Seeing the transformational effect that a Mac palette and a massive brush can have on the girls got me thinking about the similar impact of low interest rates on companies. The teenage girls put on make-up to look older and more mature; their mothers use similar stuff to look younger and more girlish – but the net effect is to change them.
Low interest rates do a similar thing. They make a bad company look good and a fairly decent company look better. In short, low interest rates flatter to deceive.
Now that interest rates are rising unambiguously in the US – the benchmark for the rest of the world – what is likely to be the economic effect?
Long-term US rates will probably hit 4 per cent by the end of the year. This doesn’t seem too significant, until you realise that this time six months ago they were at 1.5 per cent. Given that inflation was about the same level, real interest rates in the US were zero. Long-term rates have more than doubled in less than half a year. This American move may or may not have an impact on European short-term rates, but it will affect the amount of liquidity sloshing around the world. This will mean that, in time, the financial markets will once again refocus on the sustainability of certain countries and companies.
During periods of excess liquidity, stock markets rise rapidly, but do the underlying companies in the stock markets change in a fundamental way? Not really. In fact, they are probably run by the same people, doing the same business, making the same sales. So why are they worth so much more?
They are made more profitable by the subterranean interest rates that allow the companies to borrow at historically low levels on interest. This cheap money allows companies to refinance expensive existing debt, lowering interest expenses and thereby pushing up net profit margins.
They can also use the cheap money to buy back their own shares, raising their share prices – and making them look more profitable and more attractive.
When people expect interest rates to rise, the first thing they do is sell risky assets because they know that the interest rate balm is giving an unfair picture of what is really happening. This process lasts until they sell other assets and in the same way as when the credit was plentiful everything looks hunky-dory, when liquidity dries up, it will expose some of the flaws.
The same thing happens in countries. When interest rates are extremely low, even heavily indebted countries can look quite sensible. In fact, growth rates may turn positive and the debt burden may actually look manageable.

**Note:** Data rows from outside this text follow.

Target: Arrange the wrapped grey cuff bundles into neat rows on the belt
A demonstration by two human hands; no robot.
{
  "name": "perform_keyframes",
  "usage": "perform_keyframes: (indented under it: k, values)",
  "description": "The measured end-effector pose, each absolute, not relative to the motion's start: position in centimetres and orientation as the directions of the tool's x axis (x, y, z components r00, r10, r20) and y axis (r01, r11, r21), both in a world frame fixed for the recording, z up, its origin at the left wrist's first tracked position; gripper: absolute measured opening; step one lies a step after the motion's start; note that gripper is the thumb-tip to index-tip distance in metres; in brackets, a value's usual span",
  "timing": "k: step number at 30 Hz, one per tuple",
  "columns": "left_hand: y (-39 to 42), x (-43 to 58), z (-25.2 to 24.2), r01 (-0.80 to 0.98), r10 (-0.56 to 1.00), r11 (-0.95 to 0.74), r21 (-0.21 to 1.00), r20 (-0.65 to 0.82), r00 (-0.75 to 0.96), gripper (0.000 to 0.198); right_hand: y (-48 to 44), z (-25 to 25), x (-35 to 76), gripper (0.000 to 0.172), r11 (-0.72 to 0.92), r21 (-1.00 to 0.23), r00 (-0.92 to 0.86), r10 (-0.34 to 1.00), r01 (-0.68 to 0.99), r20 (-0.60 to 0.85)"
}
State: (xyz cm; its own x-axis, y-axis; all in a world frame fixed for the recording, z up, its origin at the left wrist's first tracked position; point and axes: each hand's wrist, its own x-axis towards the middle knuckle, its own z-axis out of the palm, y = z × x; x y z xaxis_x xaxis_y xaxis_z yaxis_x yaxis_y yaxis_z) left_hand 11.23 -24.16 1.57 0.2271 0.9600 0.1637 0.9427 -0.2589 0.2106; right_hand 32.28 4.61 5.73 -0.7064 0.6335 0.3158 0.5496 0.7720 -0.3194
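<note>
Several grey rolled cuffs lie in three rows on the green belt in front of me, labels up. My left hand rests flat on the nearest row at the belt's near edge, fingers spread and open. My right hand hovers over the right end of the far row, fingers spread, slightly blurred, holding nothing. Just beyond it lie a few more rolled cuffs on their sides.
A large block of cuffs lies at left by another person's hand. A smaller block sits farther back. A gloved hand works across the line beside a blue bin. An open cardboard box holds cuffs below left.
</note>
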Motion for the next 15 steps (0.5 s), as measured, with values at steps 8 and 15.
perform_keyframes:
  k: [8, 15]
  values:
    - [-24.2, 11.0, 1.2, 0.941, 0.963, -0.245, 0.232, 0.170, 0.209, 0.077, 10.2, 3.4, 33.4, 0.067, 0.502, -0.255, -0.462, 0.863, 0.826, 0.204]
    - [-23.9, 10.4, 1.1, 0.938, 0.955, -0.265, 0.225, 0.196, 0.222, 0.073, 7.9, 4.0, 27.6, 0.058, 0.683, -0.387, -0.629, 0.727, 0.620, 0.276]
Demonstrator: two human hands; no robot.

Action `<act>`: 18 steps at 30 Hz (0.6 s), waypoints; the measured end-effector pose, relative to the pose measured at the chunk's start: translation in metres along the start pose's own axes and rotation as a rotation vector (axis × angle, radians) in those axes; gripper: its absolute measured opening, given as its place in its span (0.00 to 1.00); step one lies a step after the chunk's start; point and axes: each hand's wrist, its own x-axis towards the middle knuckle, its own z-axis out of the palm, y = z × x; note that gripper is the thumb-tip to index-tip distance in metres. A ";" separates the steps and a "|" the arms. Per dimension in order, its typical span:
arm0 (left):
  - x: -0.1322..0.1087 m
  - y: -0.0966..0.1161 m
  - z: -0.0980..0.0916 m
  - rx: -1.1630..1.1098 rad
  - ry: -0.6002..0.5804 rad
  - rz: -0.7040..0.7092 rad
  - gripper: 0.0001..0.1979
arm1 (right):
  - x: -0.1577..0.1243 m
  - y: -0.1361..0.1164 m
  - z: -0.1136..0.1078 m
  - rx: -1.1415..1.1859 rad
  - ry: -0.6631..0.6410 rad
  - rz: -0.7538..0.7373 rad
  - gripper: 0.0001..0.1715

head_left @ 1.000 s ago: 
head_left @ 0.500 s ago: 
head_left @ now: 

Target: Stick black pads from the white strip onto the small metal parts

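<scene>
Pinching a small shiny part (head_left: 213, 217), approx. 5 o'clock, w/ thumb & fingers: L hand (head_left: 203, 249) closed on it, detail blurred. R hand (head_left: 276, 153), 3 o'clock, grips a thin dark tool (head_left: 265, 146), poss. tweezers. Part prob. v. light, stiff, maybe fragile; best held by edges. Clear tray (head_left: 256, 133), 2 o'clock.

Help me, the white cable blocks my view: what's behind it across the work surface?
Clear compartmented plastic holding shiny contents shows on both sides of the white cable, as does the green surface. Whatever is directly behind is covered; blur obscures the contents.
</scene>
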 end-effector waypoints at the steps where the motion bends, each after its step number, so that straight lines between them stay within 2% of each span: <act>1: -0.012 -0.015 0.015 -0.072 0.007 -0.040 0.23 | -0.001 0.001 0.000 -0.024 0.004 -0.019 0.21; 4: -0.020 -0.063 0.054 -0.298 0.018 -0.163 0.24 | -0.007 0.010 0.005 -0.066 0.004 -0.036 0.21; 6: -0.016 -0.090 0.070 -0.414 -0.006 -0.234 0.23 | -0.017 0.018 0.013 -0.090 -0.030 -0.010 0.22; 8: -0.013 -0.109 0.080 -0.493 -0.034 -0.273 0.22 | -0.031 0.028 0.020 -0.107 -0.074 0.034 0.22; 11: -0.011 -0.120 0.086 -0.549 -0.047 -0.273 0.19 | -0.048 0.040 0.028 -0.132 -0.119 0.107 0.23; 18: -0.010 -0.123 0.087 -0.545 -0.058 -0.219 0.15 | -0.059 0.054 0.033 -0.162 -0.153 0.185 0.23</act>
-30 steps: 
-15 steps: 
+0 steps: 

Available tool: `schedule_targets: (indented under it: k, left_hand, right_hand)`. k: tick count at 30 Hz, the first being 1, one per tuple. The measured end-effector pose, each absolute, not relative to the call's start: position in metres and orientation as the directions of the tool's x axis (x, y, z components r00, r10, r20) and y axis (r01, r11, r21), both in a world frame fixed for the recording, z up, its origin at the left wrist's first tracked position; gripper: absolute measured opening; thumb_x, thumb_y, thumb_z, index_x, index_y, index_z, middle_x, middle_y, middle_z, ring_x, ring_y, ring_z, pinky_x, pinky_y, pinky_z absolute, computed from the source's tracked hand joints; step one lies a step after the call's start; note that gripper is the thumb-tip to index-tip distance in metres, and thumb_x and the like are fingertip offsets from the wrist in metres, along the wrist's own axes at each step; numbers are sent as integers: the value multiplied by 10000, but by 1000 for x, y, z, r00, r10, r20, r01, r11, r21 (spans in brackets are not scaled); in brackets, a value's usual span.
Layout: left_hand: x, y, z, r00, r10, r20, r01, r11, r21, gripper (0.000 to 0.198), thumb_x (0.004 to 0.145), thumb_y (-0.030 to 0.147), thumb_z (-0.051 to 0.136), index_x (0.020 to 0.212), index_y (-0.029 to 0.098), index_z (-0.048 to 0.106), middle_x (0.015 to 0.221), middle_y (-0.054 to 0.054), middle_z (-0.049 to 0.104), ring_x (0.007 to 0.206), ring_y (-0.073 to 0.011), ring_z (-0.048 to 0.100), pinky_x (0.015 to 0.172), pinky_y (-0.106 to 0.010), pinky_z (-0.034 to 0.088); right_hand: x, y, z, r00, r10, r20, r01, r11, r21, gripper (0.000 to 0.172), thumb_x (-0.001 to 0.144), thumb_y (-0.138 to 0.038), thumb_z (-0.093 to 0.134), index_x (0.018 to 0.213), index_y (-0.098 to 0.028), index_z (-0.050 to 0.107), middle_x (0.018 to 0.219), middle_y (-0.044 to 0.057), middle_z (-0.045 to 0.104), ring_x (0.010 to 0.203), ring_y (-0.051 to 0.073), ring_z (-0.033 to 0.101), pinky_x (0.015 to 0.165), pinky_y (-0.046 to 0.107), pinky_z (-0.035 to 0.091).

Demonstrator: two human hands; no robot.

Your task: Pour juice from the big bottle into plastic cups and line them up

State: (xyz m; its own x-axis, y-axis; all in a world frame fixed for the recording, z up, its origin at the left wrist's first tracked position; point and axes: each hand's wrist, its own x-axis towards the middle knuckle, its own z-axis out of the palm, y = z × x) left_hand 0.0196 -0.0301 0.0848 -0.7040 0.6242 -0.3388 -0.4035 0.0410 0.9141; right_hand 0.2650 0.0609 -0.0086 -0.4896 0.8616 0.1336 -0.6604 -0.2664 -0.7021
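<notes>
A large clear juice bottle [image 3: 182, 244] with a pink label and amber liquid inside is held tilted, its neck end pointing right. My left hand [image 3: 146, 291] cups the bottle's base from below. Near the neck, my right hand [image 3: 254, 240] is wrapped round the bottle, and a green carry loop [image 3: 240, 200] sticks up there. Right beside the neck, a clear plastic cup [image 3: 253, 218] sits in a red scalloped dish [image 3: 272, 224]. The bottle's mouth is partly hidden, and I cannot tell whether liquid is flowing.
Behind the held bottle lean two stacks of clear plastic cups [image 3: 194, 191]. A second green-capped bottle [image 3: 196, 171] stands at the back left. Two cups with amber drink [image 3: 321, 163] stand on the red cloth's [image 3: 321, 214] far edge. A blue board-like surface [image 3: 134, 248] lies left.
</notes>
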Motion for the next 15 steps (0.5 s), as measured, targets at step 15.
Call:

However, if countries don’t take the opportunity when things are calm and when rates are low to materially reduce their debt burdens, they will get hammered when rates rises again – as they eventually will do.
For the past few years, as European and obviously Irish interest rates have been extremely low, the mainstream economic view has contended that the cure to all this debt is austerity. If we could cut back on public and private debt and pay off debt as quickly as possible, the period of low interest rates will be the background noise to a successful reduction of overall debt levels.
Well it turns out (as argued here in the column until I have become blue in the face) that that hasn’t been the case at all.Not only have Irish (and European) debt levels not fallen relative to income, but they have in fact risen. This is because incomes have fallen faster than people can pay off debt, so debt relative to income goes up, not down.
All across Europe, countries – particularly after five years of austerity – still have too much debt, public debt and, in some countries, private debt. Austerity, by hitting growth, actually makes debt ratios worse because the policy can reduce income faster than debts can be repaid – meaning that the afflicted country actually ends up with more debt, rather than less, after a period of austerity which was supposed to reduce it.
If you don’t believe me, look at the chart. Lo and behold, which is the most delinquent of all the European debtors? Why, it’s the one which followed austerity to the letter. This is exactly what this column predicted all along: the country with the highest debt and the most dramatic austerity will end up still the country with the highest debt.
It turns out that the country that has come out of the bailout quickest is the one with the most public and private debt.
Now, how could this be? How could the underlying figures be so stark while the skin-deep spin be so believable? It is because of our old friend, very low interest rates. In the same way that low interest rates can make companies look extremely profitable, they can also make indebted countries look almost solvent.
So what should you do when interest rates are low? You should cut your debt burden, so that it doesn’t cut you to shreds when rates rise.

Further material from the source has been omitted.